A diferencia de lo que ocurrió con los paperos, la semana que pasó el Consejo Regional declaró la emergencia del agro en Huánuco, recomendando al gobernador regional, Rubén Alva, que realice el trámite para que el Ejecutivo emita la norma estableciendo dicha declaratoria.

Si bien el pedido de los productores puede estar justificado en la difícil situación que atraviesan, en sus justificados temores de más pérdidas económicas, hasta ahora no se ha sustentado qué se hará una vez declarada la “emergencia”, cuánto de dinero se necesita para enfrentar la “emergencia”, qué actividades se tienen que realizar, de dónde saldrá el dinero para financiarlas.

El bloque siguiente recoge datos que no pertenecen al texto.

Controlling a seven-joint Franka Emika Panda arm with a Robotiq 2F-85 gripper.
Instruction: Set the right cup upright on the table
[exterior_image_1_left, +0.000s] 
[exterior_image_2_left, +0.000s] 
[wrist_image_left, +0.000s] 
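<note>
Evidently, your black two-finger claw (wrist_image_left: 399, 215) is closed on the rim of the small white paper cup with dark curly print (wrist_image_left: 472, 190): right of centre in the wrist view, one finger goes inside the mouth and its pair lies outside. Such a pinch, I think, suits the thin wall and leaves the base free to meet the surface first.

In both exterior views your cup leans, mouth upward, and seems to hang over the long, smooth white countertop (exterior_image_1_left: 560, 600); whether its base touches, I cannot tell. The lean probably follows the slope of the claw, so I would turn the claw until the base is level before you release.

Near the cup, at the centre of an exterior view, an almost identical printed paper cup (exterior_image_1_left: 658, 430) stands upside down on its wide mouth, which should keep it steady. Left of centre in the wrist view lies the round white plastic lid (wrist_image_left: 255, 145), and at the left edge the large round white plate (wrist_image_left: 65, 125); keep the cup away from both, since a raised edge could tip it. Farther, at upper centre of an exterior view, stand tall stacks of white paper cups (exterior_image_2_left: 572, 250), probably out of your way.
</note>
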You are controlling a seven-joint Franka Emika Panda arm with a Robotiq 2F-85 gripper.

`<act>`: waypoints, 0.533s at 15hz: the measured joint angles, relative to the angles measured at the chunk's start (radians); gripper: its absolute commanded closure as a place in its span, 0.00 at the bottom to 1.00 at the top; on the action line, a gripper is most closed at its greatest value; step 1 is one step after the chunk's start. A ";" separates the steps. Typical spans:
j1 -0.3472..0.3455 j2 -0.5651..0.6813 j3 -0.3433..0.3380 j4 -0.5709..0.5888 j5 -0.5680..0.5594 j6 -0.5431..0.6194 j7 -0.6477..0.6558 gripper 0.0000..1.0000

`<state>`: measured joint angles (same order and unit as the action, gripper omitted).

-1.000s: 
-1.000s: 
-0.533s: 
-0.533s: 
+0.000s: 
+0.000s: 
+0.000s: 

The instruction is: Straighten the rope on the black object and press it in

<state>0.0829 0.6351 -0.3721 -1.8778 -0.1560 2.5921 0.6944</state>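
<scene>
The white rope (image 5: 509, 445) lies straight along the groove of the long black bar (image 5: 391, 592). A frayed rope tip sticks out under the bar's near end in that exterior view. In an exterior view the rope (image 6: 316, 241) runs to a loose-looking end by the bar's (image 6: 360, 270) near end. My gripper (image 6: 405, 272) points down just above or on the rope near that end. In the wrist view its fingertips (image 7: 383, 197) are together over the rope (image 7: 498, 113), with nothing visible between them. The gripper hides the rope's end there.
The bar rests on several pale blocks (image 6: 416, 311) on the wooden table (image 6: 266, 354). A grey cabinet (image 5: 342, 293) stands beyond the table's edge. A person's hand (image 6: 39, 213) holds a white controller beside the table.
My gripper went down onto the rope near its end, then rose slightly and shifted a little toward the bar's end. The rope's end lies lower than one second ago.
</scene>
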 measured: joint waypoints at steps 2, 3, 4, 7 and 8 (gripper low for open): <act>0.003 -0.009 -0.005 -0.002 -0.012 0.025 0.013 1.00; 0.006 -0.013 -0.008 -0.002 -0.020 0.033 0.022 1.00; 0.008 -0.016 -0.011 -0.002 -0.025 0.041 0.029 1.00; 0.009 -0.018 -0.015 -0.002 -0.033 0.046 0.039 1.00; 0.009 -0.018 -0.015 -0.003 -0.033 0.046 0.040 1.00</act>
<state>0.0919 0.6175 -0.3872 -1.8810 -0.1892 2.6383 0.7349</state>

Con solo declaratorias no se consigue nada, se necesitan dinero y un plan de ruta. Un pedido de esta naturaleza no puede hacerse de manera aislada, sino debería ser el resultado de un estudio técnico y político, con propuestas técnicas y políticas.

Pero el Gobierno no debería esperar la movilización social para atender las urgencias de los productores agrícolas y pecuarios.